Estimation of FST in the correct scale is crucial for its interpretation as an IBD probability, for obtaining comparable estimates in different datasets and across species, as well as for DNA forensics [3, 7, 19, 20, 78–80]. Our framework results in a new unbiased genome-wide FST estimator. However, our findings may not have direct implications for single-locus FST estimate approaches where only the relative ranking matters, such as for the identification of loci under selection [8, 10, 81–86], assuming that the bias of the genome-wide estimator carries over uniformly to all single-locus estimates. Our convergence calculations in section Assessing the accuracy of genome-wide ratio estimators require large numbers of loci, so they do not apply to single-locus estimates. Moreover, various methods for single-locus FST estimation for multiple alleles suffer from a strong dependence to the maximum allele frequency and heterozygosity [83–85, 87–90] that suggests that a more complicated bias is present in these single-locus FST estimators.
We have shown that the misapplication of existing FST estimators for independent subpopulations may lead to downwardly-biased estimates that can approach zero even when the true generalized FST is large. Weir-Cockerham [17], Weir-Hill [4], HudsonK (which generalizes the Hudson pairwise FST estimator [23] to K independent populations; also equals the Weir-Goudet approach for subpopulations [21]; S1 Text), and BayeScan [10]FST estimates in our admixture simulation are all smaller than the FST target by nearly a factor of two (Fig 4B), and differ from our new FST estimates in humans by nearly a factor of three [59]. To be accurate, existing FST estimators require independent subpopulations, so the observed biases arise from their misapplication to subpopulations that are neither independent not homogeneous. Nevertheless, natural populations—particularly humans—often do not adhere to the independent subpopulations model [59, 91–95].
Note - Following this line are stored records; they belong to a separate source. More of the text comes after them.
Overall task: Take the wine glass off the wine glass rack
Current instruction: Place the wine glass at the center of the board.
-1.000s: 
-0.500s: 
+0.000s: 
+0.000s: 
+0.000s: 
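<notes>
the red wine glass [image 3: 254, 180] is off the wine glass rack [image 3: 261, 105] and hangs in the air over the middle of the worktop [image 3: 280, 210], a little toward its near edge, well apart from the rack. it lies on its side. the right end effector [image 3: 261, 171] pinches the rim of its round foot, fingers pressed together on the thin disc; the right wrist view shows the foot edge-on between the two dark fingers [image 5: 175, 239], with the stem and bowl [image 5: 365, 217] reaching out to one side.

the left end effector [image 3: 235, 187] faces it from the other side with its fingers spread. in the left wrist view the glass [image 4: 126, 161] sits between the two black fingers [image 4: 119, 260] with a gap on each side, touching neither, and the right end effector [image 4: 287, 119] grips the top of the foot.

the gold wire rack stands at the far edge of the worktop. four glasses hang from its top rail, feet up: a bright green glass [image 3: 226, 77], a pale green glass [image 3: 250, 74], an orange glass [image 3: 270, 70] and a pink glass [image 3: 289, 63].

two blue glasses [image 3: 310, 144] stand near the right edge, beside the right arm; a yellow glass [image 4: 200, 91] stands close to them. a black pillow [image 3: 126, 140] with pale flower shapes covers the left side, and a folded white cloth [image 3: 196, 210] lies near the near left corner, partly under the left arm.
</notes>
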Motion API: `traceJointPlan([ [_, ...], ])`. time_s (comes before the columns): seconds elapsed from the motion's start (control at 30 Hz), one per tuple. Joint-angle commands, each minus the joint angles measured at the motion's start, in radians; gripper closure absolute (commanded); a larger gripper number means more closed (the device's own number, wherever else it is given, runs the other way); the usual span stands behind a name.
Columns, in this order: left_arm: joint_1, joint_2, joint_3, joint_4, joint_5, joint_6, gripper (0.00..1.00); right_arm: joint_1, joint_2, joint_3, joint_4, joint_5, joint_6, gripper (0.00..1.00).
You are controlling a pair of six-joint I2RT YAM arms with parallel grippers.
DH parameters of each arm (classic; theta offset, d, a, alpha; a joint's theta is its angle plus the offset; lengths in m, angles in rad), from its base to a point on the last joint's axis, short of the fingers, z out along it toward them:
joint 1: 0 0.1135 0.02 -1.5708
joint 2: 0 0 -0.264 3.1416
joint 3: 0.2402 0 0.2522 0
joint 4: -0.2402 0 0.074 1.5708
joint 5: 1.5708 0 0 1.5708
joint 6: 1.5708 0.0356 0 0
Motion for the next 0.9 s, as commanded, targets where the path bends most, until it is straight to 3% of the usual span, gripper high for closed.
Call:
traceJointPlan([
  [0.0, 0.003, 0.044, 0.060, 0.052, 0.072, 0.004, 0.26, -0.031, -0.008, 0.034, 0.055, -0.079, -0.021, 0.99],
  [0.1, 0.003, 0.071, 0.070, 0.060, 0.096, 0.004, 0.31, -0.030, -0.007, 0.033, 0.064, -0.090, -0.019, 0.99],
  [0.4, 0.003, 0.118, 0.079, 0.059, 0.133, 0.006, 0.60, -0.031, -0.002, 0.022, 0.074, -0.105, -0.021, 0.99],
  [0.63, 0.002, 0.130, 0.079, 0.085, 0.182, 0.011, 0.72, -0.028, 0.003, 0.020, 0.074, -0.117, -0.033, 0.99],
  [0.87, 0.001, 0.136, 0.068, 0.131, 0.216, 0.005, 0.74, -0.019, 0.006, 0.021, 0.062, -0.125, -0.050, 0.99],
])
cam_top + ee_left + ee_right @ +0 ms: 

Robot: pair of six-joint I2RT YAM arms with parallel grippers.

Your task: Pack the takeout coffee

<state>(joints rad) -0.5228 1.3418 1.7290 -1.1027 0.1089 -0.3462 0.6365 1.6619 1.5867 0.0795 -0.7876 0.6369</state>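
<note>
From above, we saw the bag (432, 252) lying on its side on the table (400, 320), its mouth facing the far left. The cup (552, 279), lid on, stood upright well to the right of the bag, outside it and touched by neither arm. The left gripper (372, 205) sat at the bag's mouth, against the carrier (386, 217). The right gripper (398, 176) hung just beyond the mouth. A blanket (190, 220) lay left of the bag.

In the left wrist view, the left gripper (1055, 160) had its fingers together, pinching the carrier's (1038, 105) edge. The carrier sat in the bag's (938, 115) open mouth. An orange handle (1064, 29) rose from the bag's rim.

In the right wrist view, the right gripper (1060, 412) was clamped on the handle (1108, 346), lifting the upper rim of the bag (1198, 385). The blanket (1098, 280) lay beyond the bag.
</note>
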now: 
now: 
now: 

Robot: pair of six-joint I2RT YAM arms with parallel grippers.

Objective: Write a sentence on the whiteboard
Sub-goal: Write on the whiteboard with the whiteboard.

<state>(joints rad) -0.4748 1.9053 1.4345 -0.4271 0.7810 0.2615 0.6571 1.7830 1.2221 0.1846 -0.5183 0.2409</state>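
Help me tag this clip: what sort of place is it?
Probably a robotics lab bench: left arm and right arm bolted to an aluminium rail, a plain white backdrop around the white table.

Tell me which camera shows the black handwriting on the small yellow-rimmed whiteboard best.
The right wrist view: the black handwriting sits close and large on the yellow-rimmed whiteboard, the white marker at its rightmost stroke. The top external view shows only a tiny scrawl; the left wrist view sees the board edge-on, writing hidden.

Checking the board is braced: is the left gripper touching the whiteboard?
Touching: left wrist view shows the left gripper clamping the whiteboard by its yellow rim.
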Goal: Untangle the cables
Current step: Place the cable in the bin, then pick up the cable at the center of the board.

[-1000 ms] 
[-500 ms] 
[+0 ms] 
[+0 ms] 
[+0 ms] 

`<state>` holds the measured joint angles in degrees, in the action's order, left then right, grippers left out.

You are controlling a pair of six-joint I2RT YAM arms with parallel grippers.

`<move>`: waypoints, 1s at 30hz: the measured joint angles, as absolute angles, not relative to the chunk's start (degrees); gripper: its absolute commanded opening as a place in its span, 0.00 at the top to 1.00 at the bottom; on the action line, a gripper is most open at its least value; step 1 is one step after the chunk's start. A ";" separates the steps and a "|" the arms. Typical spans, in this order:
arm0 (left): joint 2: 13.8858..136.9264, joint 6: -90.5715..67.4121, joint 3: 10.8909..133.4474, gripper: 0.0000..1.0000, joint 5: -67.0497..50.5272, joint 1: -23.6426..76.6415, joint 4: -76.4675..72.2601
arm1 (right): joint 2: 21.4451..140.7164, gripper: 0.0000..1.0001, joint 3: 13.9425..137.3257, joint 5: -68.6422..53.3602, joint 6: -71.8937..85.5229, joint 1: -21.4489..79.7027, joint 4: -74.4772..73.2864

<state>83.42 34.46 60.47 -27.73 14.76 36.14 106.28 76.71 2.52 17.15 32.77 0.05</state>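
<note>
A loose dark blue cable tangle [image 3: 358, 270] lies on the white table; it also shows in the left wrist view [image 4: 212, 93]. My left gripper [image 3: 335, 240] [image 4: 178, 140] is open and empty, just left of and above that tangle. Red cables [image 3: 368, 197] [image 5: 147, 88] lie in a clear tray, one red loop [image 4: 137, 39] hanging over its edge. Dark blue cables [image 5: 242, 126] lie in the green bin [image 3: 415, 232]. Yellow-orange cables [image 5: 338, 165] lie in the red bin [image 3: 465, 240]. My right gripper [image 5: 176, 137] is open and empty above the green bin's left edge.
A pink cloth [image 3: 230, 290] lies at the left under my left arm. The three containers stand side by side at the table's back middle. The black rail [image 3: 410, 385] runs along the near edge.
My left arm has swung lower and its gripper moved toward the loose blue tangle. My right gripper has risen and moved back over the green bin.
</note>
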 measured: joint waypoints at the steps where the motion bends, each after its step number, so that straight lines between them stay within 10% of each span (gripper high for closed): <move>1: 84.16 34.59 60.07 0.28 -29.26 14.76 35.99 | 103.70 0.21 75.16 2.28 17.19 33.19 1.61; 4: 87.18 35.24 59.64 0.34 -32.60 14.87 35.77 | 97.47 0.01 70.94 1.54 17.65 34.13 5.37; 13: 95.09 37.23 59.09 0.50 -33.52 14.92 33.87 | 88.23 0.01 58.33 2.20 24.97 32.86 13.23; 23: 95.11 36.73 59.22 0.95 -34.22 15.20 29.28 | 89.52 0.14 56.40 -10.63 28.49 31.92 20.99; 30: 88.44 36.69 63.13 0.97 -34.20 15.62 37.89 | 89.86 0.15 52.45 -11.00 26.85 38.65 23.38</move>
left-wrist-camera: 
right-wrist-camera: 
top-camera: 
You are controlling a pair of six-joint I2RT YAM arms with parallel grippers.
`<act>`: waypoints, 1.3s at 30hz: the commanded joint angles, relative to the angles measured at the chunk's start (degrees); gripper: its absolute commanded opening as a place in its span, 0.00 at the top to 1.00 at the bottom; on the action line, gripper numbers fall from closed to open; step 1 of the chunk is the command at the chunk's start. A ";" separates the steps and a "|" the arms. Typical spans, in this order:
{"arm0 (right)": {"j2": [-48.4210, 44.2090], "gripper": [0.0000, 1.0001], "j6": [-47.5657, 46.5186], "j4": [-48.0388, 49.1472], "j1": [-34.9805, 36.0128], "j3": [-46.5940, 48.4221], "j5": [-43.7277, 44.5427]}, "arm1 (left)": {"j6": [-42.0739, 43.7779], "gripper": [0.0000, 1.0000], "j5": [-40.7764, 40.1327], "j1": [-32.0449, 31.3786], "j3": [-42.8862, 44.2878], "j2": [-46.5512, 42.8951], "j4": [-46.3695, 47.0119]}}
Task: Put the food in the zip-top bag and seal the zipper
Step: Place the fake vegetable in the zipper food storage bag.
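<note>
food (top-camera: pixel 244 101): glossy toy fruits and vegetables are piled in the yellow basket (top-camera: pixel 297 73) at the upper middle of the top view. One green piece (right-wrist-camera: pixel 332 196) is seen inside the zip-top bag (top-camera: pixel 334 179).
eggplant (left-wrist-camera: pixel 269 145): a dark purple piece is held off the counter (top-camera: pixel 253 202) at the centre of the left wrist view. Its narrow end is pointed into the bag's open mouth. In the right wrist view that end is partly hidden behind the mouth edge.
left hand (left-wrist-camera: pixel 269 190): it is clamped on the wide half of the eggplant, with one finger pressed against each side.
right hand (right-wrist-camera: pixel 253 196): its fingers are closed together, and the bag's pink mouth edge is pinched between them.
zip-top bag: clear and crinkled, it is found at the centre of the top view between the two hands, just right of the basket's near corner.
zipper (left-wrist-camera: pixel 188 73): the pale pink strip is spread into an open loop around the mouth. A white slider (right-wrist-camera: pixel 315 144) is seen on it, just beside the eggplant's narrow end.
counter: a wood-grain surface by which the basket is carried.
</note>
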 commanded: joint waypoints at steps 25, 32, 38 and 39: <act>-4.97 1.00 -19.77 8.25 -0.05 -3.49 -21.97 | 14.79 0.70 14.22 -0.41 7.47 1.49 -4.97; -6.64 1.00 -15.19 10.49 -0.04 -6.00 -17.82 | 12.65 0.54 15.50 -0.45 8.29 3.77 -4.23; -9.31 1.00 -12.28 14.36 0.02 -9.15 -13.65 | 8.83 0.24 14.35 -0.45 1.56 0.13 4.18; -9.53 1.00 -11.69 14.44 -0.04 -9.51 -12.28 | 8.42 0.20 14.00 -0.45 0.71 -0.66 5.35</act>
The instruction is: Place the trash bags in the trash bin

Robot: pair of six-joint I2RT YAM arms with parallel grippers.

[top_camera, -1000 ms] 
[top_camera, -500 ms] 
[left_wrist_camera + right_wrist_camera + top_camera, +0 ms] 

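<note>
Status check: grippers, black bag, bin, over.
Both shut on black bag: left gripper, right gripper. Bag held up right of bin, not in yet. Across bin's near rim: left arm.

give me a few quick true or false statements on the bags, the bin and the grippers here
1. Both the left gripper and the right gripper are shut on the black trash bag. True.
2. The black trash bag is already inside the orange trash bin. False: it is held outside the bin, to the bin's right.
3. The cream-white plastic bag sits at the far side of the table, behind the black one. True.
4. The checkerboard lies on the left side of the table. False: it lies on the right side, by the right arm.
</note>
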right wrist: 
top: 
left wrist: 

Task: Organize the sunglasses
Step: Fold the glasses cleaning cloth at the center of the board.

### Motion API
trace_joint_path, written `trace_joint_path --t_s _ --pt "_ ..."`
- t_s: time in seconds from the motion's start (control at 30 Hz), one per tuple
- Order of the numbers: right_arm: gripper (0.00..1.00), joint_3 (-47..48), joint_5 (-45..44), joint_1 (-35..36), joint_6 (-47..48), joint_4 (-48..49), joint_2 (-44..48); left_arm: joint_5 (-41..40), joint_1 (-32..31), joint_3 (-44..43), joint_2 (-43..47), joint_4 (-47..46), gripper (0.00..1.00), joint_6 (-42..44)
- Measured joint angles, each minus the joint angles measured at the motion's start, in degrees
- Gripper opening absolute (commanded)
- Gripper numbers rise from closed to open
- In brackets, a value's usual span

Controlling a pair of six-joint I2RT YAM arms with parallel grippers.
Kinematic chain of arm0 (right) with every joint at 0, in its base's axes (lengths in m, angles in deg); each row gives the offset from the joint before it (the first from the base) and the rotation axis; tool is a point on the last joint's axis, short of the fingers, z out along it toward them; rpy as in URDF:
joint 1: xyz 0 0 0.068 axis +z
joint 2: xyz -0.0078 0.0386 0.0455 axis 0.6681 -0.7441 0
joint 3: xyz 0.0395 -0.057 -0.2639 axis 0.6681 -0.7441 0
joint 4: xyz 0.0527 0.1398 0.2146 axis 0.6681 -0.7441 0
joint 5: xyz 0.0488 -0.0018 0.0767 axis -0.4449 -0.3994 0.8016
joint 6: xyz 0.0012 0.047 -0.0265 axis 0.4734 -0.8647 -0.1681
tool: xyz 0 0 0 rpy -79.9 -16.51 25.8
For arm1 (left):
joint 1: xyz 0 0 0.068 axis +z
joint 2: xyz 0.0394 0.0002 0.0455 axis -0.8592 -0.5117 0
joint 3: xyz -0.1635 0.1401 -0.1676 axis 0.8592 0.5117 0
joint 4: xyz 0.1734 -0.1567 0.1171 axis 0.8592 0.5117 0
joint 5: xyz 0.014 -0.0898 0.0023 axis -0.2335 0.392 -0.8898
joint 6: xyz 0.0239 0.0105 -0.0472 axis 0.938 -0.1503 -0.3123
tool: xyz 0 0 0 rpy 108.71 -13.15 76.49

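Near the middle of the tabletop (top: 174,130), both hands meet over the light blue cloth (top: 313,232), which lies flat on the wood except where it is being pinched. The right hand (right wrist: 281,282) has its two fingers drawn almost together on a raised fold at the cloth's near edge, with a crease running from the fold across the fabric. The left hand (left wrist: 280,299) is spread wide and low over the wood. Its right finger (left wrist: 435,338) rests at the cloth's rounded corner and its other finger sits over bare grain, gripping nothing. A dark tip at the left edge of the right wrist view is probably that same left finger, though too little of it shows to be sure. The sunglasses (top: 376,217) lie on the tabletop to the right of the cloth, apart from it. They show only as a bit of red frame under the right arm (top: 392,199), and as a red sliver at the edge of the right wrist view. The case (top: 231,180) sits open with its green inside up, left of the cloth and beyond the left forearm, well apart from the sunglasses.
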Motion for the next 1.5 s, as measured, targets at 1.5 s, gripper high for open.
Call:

The standard kinship coefficient estimator we investigated is often used to control for population structure in GWAS and to estimate genome-wide heritability [16, 27, 30–35]. While this estimator was known to be biased [16, 35], no closed-form limit had been calculated until very recently [21, 62]. These kinship estimates are biased downwards on average, but bias also varies for each pair of individuals (Figs 1 and 5). Thus, the use of these distorted kinship estimates may be problematic in GWAS or for estimating heritability, but the extent of the problem remains to be determined.
We developed a theoretical framework for assessing genome-wide ratio estimators of FST and kinship. We proved that common ratio-of-means estimators converge almost surely to the ratio of expectations for infinite independent loci (S1 Text). Our result justifies approximating the expectation of a ratio-of-means estimator with the ratio of expectations [4, 17, 23]. However, mean-of-ratios estimators may not converge to the ratio of expectations for infinite loci. Mean-of-ratios estimators are potentially asymptotically unbiased for infinite individuals, but it is unclear which estimators have this behavior. We found that the ratio-of-means kinship estimator had much smaller errors from the ratio of expectations than the more common mean-of-ratios estimator, whose convergence value is unknown. Therefore, we recommend ratio-of-means estimators, whose asymptotic behavior is well understood.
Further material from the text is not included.